Someone posted this on Facebook today, and rather than write a lengthy post reply, I figured I’d take up this topic here. Plus, if I cut out one more piece of skating dress fabric tonight I might go insane…
Many of you know my skater/daughter has won or placed at nationals more times than I can remember; she even brought home a medal from the World Championships in 2017. But one of the most satisfying placements she ever earned was a 19th place finish (out of only 23 skaters, mind you) at nationals in 2009. Let me explain.
Emma is a figure skater now, but when she was little she also competed in dance and freestyle. She placed at regionals in freestyle (and in our region in 2009, that was a pretty significant accomplishment in itself), and competed at nationals in freestyle a couple years. One year she decided to try dance, which, if you know Emma, is hilarious, but I figured what the heck — and to everyone’s surprise, she placed at regionals. In our club, if you place at regionals, you must compete at nationals, because you took a spot away from someone else who is staying at home. But considering the fact that I’d been to nationals many times, and I knew Emma basically sucked at dance, I decided to help her set a few goals specifically for dance, one of which was beating just three other skaters…just three, no more. And off to nationals we went.
So Emma skated her very best in that dance event (one goal met), she didn’t get run off the floor or intimidated in the least by the much bigger and stronger skaters (two goals met), and she made some people smile while doing it (three goals met — by the way, please ask her to show you her opening steps sometime…it’s worth a giggle or two). Finally the results were posted; we scanned the list, and believe it or not she DID beat three people! We were ecstatic — hugging, screeching, high-fiving, generally acting like idiots. Then a well-meaning but rather nosy woman turned to me and said softly, “Ummm, you know, she only got 19th, right?” as though I had read the score sheet incorrectly, as though I thought she made finals or something. I turned to her as Emma yelled…and I mean, really, really YELLED…across the lobby to her brother, “I GOT 19TH!” and jumped in the air a couple of times. I responded to the woman with a simple, “Yep, we know! Isn’t that great?!” and left her dumbfounded as to why anyone would celebrate such a crappy placement.

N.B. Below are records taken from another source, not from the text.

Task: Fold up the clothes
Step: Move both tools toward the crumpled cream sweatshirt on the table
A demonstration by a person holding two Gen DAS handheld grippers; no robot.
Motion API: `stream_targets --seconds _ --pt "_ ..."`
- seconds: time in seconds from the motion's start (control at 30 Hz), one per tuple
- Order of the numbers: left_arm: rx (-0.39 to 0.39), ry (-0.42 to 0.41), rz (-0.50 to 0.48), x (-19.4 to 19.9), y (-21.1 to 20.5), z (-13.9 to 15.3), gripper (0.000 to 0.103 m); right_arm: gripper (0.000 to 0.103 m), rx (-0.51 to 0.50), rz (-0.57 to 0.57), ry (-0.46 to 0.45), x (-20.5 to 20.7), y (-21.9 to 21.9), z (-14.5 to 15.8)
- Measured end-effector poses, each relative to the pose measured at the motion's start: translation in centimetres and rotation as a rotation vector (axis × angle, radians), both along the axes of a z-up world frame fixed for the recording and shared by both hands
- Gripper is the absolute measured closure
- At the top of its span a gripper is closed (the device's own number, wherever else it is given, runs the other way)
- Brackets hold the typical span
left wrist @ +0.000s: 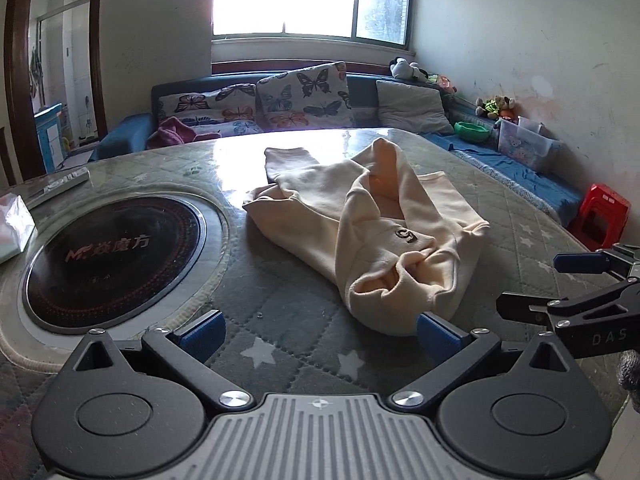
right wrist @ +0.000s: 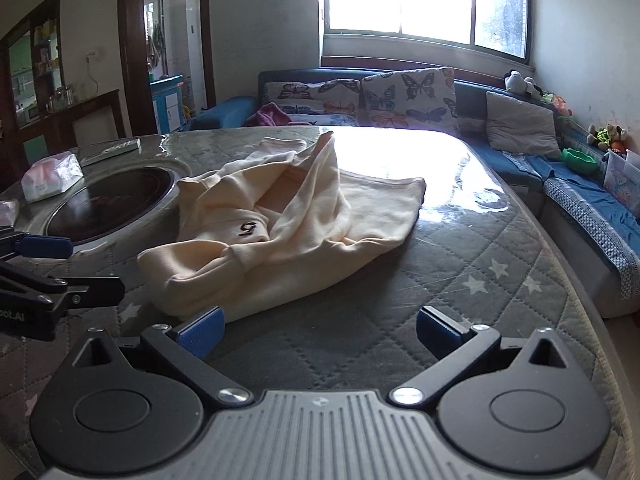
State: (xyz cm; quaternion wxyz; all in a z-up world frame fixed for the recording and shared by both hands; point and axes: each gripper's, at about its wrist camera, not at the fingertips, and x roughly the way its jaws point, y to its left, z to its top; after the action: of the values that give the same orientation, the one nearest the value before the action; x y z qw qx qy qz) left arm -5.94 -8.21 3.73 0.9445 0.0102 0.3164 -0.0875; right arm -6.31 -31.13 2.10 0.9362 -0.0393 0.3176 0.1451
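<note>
- While both grippers hung low over the table, nothing sat between their blue pads.
- At far left in the left wrist view lay a tissue pack, with a remote just behind it.
- Right of these, a round black hob was set into the tabletop.
- The left gripper had its jaws spread wide and held nothing; its right pad was just beside the near edge of the garment, and contact could not be told.
- The cream garment lay crumpled on the quilted cover near the table's middle, right of the hob, a dark "5" on its upper fold.
- The right gripper was likewise wide open and empty, its left pad just beside the garment's near edge.
- Behind the table ran a blue sofa with butterfly cushions.
- At far right stood a red stool.
</note>
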Motion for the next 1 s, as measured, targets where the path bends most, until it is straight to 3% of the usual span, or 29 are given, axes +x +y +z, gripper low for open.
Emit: stream_targets --seconds 1.0 --pt "0.078 0.001 0.018 -0.5 -1.7 1.3 0.0 0.001 0.009 0.01 -0.007 -1.8 0.7 0.6"
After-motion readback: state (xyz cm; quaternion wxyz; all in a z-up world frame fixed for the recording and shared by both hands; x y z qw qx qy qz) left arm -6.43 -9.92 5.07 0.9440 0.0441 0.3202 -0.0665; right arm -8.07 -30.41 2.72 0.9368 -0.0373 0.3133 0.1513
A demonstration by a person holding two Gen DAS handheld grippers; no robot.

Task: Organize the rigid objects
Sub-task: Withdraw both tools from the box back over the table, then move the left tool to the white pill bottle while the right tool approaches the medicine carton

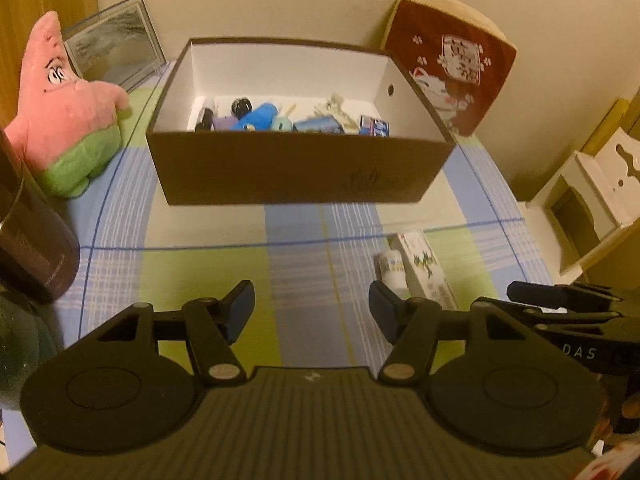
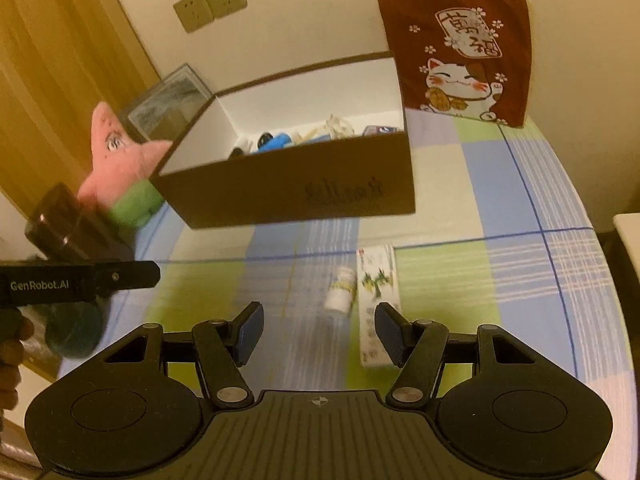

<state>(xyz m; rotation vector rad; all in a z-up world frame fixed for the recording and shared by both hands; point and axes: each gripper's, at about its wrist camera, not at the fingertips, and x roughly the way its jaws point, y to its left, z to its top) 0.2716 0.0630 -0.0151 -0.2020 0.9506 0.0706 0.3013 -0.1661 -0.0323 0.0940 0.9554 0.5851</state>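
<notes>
A brown cardboard box (image 1: 296, 172) (image 2: 288, 196) with white inner walls stands on the checked tablecloth and holds several small items, among them a blue roll (image 1: 258, 117). In front of it lie a small white bottle (image 1: 392, 268) (image 2: 341, 290) on its side and a long white carton (image 1: 426, 270) (image 2: 378, 300) beside it. My left gripper (image 1: 312, 312) hovers open over bare cloth, left of the bottle, nothing between its fingers. My right gripper (image 2: 319, 334) is open just short of the bottle and carton, with the carton's near end by its right finger (image 2: 390, 332).
A pink and green star plush (image 1: 68, 116) (image 2: 124, 164) sits left of the box, a framed picture (image 1: 116, 42) behind it. A red cat-print cushion (image 1: 452, 64) (image 2: 460, 52) leans on the wall. A dark cylinder (image 1: 28, 236) (image 2: 60, 220) stands at the left. A white wooden chair (image 1: 592, 200) is right of the table.
</notes>
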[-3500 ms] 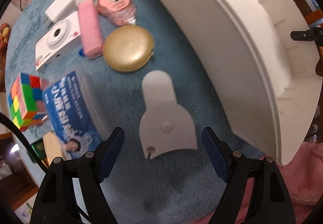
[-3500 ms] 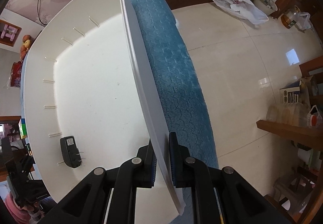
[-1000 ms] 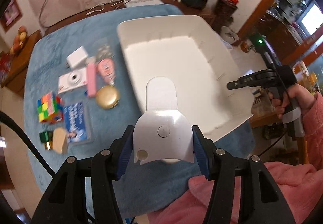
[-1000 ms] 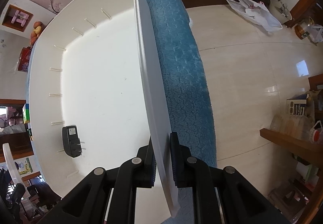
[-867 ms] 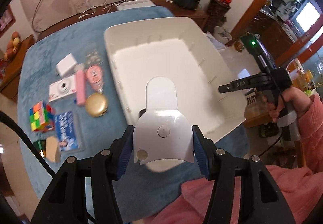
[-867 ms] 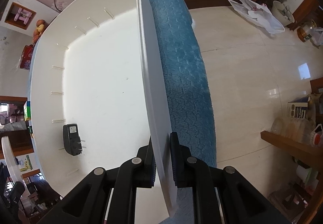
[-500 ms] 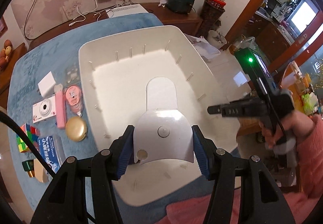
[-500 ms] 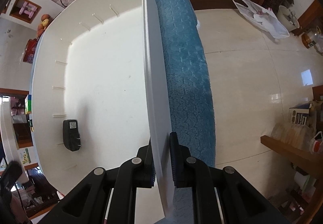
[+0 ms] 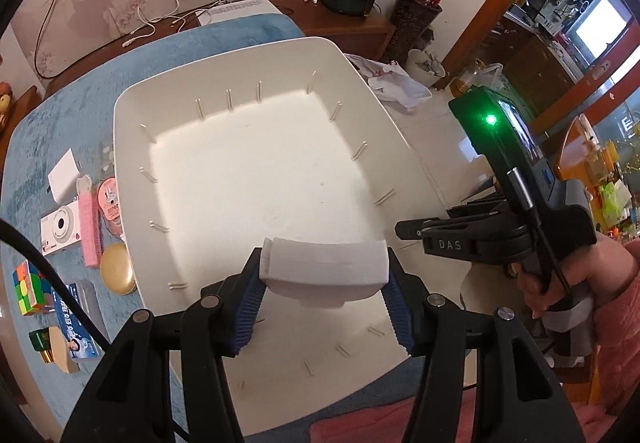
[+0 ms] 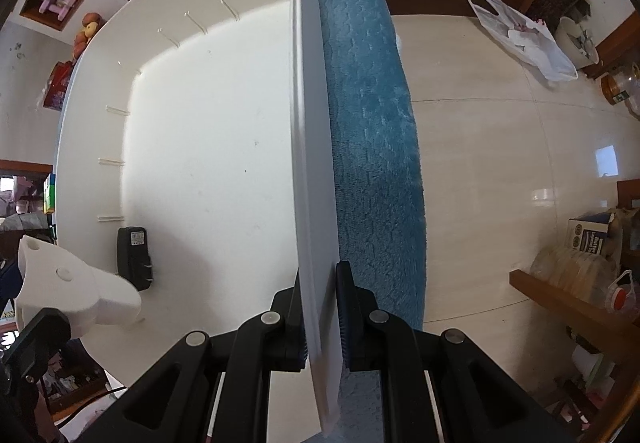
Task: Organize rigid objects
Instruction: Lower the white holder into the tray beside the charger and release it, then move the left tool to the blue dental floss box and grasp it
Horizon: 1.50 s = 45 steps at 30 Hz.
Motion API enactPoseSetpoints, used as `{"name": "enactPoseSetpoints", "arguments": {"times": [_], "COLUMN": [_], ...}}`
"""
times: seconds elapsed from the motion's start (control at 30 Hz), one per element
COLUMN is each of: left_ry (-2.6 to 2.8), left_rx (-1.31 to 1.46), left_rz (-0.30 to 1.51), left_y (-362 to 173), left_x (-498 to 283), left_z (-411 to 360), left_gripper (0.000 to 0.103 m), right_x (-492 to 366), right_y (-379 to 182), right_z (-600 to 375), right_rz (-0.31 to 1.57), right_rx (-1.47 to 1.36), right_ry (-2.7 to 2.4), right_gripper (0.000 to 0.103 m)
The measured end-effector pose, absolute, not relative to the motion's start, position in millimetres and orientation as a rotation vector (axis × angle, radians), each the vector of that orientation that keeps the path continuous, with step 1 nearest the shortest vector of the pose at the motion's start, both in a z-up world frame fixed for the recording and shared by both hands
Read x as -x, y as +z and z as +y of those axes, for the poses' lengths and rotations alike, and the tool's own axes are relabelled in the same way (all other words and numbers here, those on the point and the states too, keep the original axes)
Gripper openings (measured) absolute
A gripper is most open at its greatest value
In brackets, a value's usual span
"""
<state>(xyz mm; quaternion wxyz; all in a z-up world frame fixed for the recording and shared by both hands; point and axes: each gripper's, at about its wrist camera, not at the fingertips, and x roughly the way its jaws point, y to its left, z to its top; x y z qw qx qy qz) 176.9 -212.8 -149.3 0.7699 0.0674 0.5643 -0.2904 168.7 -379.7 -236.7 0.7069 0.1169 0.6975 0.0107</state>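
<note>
Two grips are being held: white plastic piece (image 9: 324, 269) is being clamped by left gripper (image 9: 324, 303) at lower centre; tray (image 10: 200, 147) wall is being pinched by right gripper (image 10: 322, 317).

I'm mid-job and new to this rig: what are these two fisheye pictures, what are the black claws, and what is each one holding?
No robot arm here: a person holds a two-finger gripper in each hand, with a camera looking along its fingers. The left wrist view shows the left gripper shut on a white plastic piece above the white tray. The right wrist view shows the right gripper pinching the tray's rim; a black plug adapter lies inside. On the blue cloth beside the tray lie a white camera, a gold round case and a colour cube.
</note>
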Motion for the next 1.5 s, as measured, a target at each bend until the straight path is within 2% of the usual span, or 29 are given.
{"name": "enactPoseSetpoints", "arguments": {"times": [0.07,0.23,0.3,0.63,1.03,1.5], "left_ry": [-0.625,-0.613,-0.598,-0.471,-0.243,-0.127], "left_rx": [-0.148,-0.115,-0.111,0.007,0.128,0.17], "left_rz": [1.231,1.209,1.204,1.188,1.195,1.333], "left_y": [-148.9,-138.3,-135.2,-120.7,-125.0,-157.6], "left_x": [-176.6,-176.1,-176.0,-173.7,-165.8,-188.3], "left_z": [-212.6,-205.7,-202.9,-159.1,-71.1,0.9], "left_gripper": [0.061,0.075,0.078,0.078,0.078,0.08], "right_x": [-169.1,-169.7,-169.5,-164.4,-160.1,-157.8], "right_y": [-236.6,-236.5,-236.3,-231.3,-227.3,-222.9], "right_z": [-379.1,-378.8,-378.1,-372.0,-367.2,-358.3], "right_rz": [1.55,1.551,1.551,1.549,1.554,1.559], "right_rx": [-0.253,-0.247,-0.243,-0.231,-0.203,-0.174], "right_ry": [0.024,0.023,0.021,0.008,-0.015,-0.151], "right_gripper": [0.013,0.013,0.013,0.013,0.013,0.013]}}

Later that week Emma won two national titles in figures and loops. But our best memories of that year are all definitely focused on that silly 19th place dance finish.
Why is this important today? Because as we get ready to go to the World Championships again, I am reminded of a rather ridiculous attempted shaming we received last year when we expressed our dismay at her 4th place finish at worlds. Some people, people who really had no idea what else went on and why exactly that 4th place was such a disappointment, people who had no business expressing an opinion and who really mean nothing to us, people who weren’t even at worlds and to this day have no clue about what really happened that day, in that auditorium, on that floor, and why that disappointment was wholly justified, decided that it would be fun to attempt a public scolding. It didn’t work, and actually backfired because it exposed a degree of ignorance others had as yet not seen, but the act itself reiterated to me and to the rest of the figure skaters and coaches involved in that entire situation at worlds that perspective is more important than outcome in victory and defeat.
To a very tiny and really lousy dance skater, that 19th place finish was a huge accomplishment. But to someone in Emma’s position last year, with all the dynamics and persons involved that I won’t go into here, yes, you haters, 4th place really was a defeat, in more ways than you will ever comprehend, because that’s our perspective. The only perspective that matters is the perspective of those involved; your perspective is irrelevant. Just like the only perspective that mattered in 2009 was Emma’s and mine, not the lady whose perspective led her to believe I should have lectured her for such a low placement.
We’ve dealt with our share of haters over the years, and dealing with them has been a very powerful, maturing experience for Emma. Some of her most fervent haters became friends; some have slipped away in sheepish silence, and some are forefront and quite vocal even today. But their perspectives will never matter to that 8-year old dancer in the purple sparkly dress, regardless of how hard they may continue to try.